§ Task item:
Would you copy the line that includes "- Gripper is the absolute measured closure" and every line that follows it, down to the last line of the listing below, exactly as they stand?
§ §
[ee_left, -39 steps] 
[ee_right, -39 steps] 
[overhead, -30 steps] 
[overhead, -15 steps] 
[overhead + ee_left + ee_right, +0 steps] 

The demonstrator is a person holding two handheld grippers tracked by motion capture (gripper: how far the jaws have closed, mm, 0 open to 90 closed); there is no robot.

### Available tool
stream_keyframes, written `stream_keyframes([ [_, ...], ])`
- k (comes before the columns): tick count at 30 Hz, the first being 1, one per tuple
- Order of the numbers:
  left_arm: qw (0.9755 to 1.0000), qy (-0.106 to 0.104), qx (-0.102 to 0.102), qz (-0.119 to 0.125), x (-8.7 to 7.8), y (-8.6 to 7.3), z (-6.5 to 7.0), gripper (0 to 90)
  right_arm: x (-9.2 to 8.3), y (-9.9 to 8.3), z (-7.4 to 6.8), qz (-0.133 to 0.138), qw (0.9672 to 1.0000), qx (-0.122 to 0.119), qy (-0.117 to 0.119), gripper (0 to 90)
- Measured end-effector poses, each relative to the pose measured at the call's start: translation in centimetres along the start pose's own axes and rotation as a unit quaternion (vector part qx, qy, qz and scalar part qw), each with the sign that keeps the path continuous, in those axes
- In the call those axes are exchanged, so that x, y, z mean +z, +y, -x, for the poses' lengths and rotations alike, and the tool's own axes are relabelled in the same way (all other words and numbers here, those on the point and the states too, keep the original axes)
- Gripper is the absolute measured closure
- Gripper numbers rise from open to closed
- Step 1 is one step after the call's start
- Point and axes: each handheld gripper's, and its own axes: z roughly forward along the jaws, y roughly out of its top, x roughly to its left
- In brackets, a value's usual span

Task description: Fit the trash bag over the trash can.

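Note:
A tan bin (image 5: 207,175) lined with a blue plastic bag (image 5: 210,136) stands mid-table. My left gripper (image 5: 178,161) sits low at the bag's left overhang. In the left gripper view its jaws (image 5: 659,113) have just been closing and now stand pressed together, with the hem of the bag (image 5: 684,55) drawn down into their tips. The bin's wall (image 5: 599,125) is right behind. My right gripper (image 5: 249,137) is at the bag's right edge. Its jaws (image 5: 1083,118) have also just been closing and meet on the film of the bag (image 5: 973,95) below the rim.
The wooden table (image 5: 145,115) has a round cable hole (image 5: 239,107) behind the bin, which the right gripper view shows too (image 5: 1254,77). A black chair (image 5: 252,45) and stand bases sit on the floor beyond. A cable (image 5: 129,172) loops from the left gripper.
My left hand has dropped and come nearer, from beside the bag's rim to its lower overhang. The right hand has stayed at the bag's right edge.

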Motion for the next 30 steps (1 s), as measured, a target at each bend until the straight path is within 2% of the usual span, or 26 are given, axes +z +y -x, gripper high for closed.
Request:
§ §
§ Task solution:
- Gripper is the absolute measured closure
- Gripper numbers rise from open to closed
- Step 1 is one step after the call's start
- Point and axes: each handheld gripper's, and its own axes: z roughly forward along the jaws, y roughly out of its top, x roughly to its left
- In brackets, a value's usual span

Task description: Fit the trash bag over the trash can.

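Note:
A tan bin (image 5: 207,175) lined with a blue plastic bag (image 5: 210,136) stands mid-table. My left gripper (image 5: 178,161) sits low at the bag's left overhang. In the left gripper view its jaws (image 5: 659,113) have just been closing and now stand pressed together, with the hem of the bag (image 5: 684,55) drawn down into their tips. The bin's wall (image 5: 599,125) is right behind. My right gripper (image 5: 249,137) is at the bag's right edge. Its jaws (image 5: 1083,118) have also just been closing and meet on the film of the bag (image 5: 973,95) below the rim.
The wooden table (image 5: 145,115) has a round cable hole (image 5: 239,107) behind the bin, which the right gripper view shows too (image 5: 1254,77). A black chair (image 5: 252,45) and stand bases sit on the floor beyond. A cable (image 5: 129,172) loops from the left gripper.
My left hand has dropped and come nearer, from beside the bag's rim to its lower overhang. The right hand has stayed at the bag's right edge.
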
Motion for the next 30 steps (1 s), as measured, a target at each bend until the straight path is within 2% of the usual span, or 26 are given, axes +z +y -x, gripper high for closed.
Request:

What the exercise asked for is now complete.